The Stamford Downtown Special Services District sponsors events designed to enhance the vibrancy of the city’s commercial core, such as the “Alive@Five” concert series. Photo courtesy of happyhaha.com
As office tenants ponder their return-to-work strategies, southwestern Connecticut has yet to capture a hoped-for migration of companies that mirrors the gains in its residential real estate market.
Fairfield County has been the recent epicenter of the Connecticut housing market’s resurgence during the COVID-19 pandemic, and economic development officials are hoping that migration spills over into increased demand for workspaces close to home. They’re redoubling their pre-pandemic strategies in an effort to attract the tech-savvy workforces that have gravitated to coastal metros in the past decade, and the related companies that cluster there.
“We need a lot more talent in that area in this region to be more competitive in the long term,” said Jon Winkel, CEO of the Stamford Partnership, a public-private economic development group. “We hear it both from the companies and the commercial real estate industry all the time. Basically, the conversation begins and ends with computer and data science talent.”
Newly-released brokerage research shows that the Fairfield County office market has failed to reap many benefits from changing workplace patterns during the pandemic. The countywide vacancy rate hit an all-time high of 30.9 percent, according to Cushman & Wakefield’s first quarter MarketBeat report. Average asking rents now sit at $0.53 below the five-year quarterly average of $33.16 per square foot.
Most office tenants have held off on real estate decisions during the pandemic amid widespread uncertainty about post-COVID workplace models.

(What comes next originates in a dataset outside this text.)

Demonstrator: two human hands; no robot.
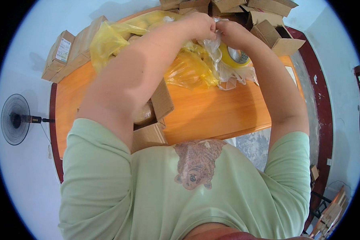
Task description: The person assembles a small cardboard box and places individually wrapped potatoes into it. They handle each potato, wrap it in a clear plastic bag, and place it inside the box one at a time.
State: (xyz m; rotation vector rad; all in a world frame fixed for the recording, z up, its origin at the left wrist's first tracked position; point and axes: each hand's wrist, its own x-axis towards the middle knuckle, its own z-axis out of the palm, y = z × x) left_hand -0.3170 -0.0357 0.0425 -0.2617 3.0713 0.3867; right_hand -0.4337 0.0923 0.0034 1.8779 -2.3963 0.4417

In Fairfield County, the primary beneficiary has been the downtown Greenwich submarket, which accounted for 32 percent of all county leasing activity in the first quarter, according to CBRE’s first-quarter MarketView report. Some 54 percent of new leases and expansions in the Greenwich central business district have come from New York City tenants since the beginning of the pandemic.
“As an established destination for financial service firms, this submarket has attracted several tenants from New York City for interim space solutions as they sort out future re-occupancy plans,” the report states.
Across the 41 million-square-foot countywide office market, the largest new lease signed during the first quarter was 45,800 square feet by New York-based Digital Currency Group at 290 Harbor Drive in Stamford. Another Manhattan-based financial company, Elliott Capital Management, signed a 40,000-square-foot sublease at 600 Steamboat Road in Greenwich.
The 10.4 million-square-foot downtown Stamford north submarket has the county’s highest availability rate at 30.7 percent and its highest vacancy rate at 29.3 percent, according to CBRE.
Suburban Atmosphere, Downtown Amenities
During a webinar sponsored by the Building Owners and Managers Association (BOMA) Southern Connecticut last week, Fairfield County economic development officials said the region needs to create an organic business growth system rather than seeking to lure out-of-state companies. Partnerships between higher education and industry fueled the explosive growth of tech clusters in cities such as Boston and San Francisco, noted Nick Simmons, a former economic development adviser to Gov. Ned Lamont.
“The ecosystem in Fairfield County needs so badly to bring together these disparate pieces that can be in silos and are not operating together,” said Simmons, who was chosen by President Biden in April as a senior adviser to the Secretary of Education.
Stamford Downtown President David Kooris said the region benefits from the proximity to New York City’s economic engine while offering a lower-key lifestyle. Occupancy rates are near 100 percent at downtown Stamford apartment buildings, a reflection of the city’s current desirability. And all 95 restaurants in the downtown district have survived the pandemic so far.
“We have access to the urban core in Manhattan, but also that suburban sensibility that blends together light and open space and quality of life with all the positives that combine for a vibrant and growing downtown,” Kooris said.
The organization is a business improvement district established in 1992 to enhance streetlife and events – ranging from concerts to farmers’ markets – to enhance the value of downtown commercial properties. In the post-pandemic era, that mission will become more critical than ever in convincing companies and their employees to spend more time in the downtown area.
“Our job in the downtown is enhancing and activating those spaces between building facades to such a degree that the experience downtown becomes so much value-added relative to the experience of working remotely,” Kooris said.